Maintenance investments during 2013 in property, plant and equipment were EUR 239 million (2012: 247). Investments due to requirements of legislation were EUR 187 million (2012: 223). Investments increasing productivity were EUR 385 million (2012: 422) and growth investments were EUR 473 million (2012: 666).
19.2.1 Power
In Finland, Fortum invested EUR 60 million (2012: 53) into the Loviisa nuclear power plant. Fortum invested additionally EUR 108 million (2012: 98) into hydro production, mainly refurbishment and productivity investments. The biggest of these were Höljes, Skedvi and Gammelänge refurbishment in Sweden, EUR 35 million (2012: 21).
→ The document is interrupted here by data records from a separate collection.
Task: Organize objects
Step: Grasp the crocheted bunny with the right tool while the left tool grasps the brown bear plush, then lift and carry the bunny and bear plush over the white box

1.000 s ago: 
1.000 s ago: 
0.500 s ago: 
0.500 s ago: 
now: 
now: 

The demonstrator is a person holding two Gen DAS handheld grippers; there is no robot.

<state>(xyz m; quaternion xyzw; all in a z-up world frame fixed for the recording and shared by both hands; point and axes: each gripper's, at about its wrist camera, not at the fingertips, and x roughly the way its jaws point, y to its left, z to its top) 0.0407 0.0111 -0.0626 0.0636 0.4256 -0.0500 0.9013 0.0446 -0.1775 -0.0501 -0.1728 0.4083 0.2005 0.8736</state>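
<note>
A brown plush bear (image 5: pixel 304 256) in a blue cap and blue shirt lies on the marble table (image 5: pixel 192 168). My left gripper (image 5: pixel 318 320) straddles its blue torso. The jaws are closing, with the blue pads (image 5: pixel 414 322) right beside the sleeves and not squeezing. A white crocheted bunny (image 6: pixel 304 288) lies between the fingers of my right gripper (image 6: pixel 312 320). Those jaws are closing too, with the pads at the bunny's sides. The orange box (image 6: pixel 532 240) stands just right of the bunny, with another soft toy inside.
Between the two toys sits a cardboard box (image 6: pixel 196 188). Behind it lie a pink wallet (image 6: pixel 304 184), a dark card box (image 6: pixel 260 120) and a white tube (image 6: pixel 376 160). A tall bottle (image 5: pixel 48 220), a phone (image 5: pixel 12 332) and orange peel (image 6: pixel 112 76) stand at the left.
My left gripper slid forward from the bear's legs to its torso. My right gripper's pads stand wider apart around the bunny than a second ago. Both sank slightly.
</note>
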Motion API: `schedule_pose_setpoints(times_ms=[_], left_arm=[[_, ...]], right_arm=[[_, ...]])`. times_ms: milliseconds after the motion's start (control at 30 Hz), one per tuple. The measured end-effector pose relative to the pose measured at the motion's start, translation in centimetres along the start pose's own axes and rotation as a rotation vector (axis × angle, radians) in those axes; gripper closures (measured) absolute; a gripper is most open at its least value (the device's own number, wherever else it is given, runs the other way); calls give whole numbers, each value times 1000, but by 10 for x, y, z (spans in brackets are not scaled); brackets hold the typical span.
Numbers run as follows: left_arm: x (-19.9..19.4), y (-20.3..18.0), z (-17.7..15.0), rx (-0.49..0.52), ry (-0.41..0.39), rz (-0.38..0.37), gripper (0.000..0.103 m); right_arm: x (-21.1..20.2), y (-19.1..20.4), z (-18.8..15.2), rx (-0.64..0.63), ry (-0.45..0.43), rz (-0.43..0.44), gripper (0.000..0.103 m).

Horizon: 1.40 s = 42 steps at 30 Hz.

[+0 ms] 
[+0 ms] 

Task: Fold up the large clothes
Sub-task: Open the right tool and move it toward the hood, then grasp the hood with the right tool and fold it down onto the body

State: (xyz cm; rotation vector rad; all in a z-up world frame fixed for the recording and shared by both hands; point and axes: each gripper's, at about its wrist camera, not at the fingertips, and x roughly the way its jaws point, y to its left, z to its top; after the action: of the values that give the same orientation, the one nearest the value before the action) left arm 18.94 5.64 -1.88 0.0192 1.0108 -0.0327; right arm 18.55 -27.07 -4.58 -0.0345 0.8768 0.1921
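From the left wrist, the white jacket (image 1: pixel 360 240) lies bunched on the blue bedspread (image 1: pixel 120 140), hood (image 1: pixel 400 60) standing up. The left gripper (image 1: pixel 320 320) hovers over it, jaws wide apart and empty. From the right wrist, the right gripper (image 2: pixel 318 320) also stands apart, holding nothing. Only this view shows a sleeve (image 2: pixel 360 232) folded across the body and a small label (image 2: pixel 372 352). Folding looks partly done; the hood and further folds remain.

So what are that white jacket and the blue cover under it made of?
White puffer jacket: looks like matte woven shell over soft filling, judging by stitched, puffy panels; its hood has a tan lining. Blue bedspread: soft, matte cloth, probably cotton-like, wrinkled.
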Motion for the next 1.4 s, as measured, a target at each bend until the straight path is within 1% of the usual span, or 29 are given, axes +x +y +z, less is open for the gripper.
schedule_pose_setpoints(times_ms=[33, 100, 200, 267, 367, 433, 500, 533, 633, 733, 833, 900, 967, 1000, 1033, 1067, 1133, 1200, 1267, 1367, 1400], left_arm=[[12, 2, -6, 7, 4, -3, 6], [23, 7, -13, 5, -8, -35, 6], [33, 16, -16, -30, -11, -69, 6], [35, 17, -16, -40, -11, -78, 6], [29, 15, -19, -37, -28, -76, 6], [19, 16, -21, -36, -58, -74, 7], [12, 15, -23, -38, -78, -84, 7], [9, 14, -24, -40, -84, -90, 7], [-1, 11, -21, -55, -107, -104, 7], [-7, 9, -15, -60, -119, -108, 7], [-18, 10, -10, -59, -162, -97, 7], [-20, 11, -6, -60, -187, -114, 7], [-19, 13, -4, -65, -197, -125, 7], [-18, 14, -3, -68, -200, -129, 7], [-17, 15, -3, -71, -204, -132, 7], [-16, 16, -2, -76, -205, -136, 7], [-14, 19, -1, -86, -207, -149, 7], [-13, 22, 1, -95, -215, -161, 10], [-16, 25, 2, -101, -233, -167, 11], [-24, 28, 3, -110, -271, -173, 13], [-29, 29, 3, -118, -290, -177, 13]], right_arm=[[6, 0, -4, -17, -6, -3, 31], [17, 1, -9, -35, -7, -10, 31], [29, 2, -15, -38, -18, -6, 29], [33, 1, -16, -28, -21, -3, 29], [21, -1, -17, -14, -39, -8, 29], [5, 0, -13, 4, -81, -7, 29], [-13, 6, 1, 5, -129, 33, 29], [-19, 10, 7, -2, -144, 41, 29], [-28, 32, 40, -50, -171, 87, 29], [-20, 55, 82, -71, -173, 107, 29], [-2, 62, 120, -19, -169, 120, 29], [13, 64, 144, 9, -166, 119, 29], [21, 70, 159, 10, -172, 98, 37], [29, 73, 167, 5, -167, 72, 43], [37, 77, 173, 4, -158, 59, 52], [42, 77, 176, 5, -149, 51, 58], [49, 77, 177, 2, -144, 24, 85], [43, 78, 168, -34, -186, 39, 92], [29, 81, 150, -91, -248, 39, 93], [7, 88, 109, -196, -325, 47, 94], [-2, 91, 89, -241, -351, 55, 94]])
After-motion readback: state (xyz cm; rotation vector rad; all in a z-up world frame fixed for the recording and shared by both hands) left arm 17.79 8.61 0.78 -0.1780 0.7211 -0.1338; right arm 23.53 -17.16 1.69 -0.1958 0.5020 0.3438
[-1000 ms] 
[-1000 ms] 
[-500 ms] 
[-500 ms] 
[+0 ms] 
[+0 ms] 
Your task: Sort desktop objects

Investments for CO2 free production were EUR 175 million (2012: 178).
19.2.2 Heat
In year 2013 Heat segment commissioned new bio-mass fired CHP plants in Jelgava, Latvia and Järvenpää, Finland. In Klaipeda, Lithuania new waste-to-energy CHP-plant was taken into production, while in Brista 2, in Sweden test-runs were started. Growth investments in Heat segment totalled EUR 105 million (2012: 142). Refurbishment and legislation investments totalled EUR 90 million (2012: 102). This amount consists mainly of investments in district heat networks and plants as well as the maintenance of existing CHP plants and measures defined by legal requirements. Larger ongoing projects in 2013 comprised of a new fuel handling systems in Stockholm aiming to increase biomass share of fuels in the coal fired CHP-plant KVV6 and new CHP plant KVV8 in Värtan. New pyrolysis based bio-oil plant was inaugrated in November 2013 in Joensuu, Finland. Investments for CO2 free production were EUR 272 million (2012: 301).
19.2.3 Distribution
Distribution invested EUR 260 million (2012: 324) in reliability of electricity distribution, maintenance and new investments in Finland, Sweden, and Norway. This includes EUR 31 million (2012: 59) investment in the Finnish smart metering with hourly measurement capabilities to network customers, project was finalized in the end of 2013 with almost 620,000 installed meters.
19.2.4 Russia
OAO Fortum has an extensive investment programme aiming to almost double its power capacity with 2,300 MW. During 2013 EUR 249 million (2012: 371) was invested in this programme. The value for the remaining part of the programme is estimated to be approximately EUR 0.5 billion from January 2014 onwards. The last three units are to be completed by mid of 2015. Nyagan power plant unit 1 started operations in March 2013 and Nyagan power plant unit 2 was commisioned in December 2013. Altogether, Fortum’s extensive investment programme in Russia consists of eight new units.